Wissenschaftler der FH Münster und der Universität Bielefeld untersuchen den räumlichen Effekt auf Radikalisierung


Münster (16. Oktober 2020). Ausgeprägte salafistische Strukturen gibt es häufig in städtischen Ballungsgebieten. Was sind die Ursachen dafür? Den räumlichen Effekt darauf, dass Menschen zu radikalen Anhängern salafistischer Gruppierungen werden, untersucht ein Team um Dr. Sebastian Kurtenbach vom Fachbereich Sozialwesen der FH Münster gemeinsam mit Wissenschaftlern des Instituts für interdisziplinäre Konflikt- und Gewaltforschung (IKG) der Universität Bielefeld.

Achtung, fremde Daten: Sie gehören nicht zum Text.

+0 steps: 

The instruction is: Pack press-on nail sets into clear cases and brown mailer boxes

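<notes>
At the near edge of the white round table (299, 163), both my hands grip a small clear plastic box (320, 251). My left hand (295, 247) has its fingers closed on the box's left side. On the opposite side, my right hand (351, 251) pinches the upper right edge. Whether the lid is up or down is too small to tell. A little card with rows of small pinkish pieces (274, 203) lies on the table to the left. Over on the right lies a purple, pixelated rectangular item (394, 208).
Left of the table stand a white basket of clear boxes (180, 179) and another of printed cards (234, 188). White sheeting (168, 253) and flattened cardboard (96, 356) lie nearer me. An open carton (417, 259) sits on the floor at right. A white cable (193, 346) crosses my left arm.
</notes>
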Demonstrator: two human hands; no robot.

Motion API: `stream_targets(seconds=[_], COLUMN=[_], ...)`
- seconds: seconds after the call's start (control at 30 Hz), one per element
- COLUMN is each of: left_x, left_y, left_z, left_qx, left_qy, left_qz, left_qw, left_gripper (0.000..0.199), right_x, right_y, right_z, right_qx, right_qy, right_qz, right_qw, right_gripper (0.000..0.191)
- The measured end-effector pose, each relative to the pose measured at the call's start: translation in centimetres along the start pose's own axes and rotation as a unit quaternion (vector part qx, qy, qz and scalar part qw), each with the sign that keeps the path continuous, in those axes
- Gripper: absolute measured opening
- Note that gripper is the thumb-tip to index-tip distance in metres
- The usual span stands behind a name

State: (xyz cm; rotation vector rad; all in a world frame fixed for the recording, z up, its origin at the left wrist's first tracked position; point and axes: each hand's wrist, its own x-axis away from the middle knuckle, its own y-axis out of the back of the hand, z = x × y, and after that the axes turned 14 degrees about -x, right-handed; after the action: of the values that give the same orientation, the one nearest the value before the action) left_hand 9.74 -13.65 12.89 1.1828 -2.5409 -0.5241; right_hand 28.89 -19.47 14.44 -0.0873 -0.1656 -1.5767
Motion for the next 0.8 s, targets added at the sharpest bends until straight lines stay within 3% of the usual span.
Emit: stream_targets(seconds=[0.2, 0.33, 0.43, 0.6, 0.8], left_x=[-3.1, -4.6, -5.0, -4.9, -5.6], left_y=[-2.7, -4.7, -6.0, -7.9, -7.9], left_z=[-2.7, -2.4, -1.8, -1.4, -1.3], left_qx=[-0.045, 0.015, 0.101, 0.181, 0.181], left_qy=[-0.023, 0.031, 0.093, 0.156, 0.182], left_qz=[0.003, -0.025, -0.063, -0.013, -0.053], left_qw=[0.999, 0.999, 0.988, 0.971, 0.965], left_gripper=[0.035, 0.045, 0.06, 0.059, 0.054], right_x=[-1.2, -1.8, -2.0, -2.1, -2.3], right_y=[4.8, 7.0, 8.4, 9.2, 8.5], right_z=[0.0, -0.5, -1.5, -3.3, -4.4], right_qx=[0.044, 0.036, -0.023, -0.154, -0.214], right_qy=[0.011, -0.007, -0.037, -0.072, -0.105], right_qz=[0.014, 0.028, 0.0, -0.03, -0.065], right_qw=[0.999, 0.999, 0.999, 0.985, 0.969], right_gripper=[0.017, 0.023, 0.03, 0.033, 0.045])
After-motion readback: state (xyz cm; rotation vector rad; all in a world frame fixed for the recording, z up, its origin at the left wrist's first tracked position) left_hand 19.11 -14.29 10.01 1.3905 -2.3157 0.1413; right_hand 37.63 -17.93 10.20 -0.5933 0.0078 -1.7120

Das gerade gestartete Verbundprojekt „Radikalisierende Räume“ läuft bis 2024. „Wir werden in drei ausgewählten Stadtteilen von deutschen Großstädten ethnografische, quantitative und qualitative Teilerhebungen vornehmen, um die Umgebungsbedingungen für Radikalisierungskarrieren besser verstehen zu können“, erklärt Kurtenbach, der zu kommunaler Sozialpolitik lehrt und forscht. Das Ziel des vom Bundesministerium für Bildung und Forschung (BMBF) geförderten Projekts ist es, Instrumente zur Prävention und Intervention zu entwickeln – in enger Zusammenarbeit mit der Praxis.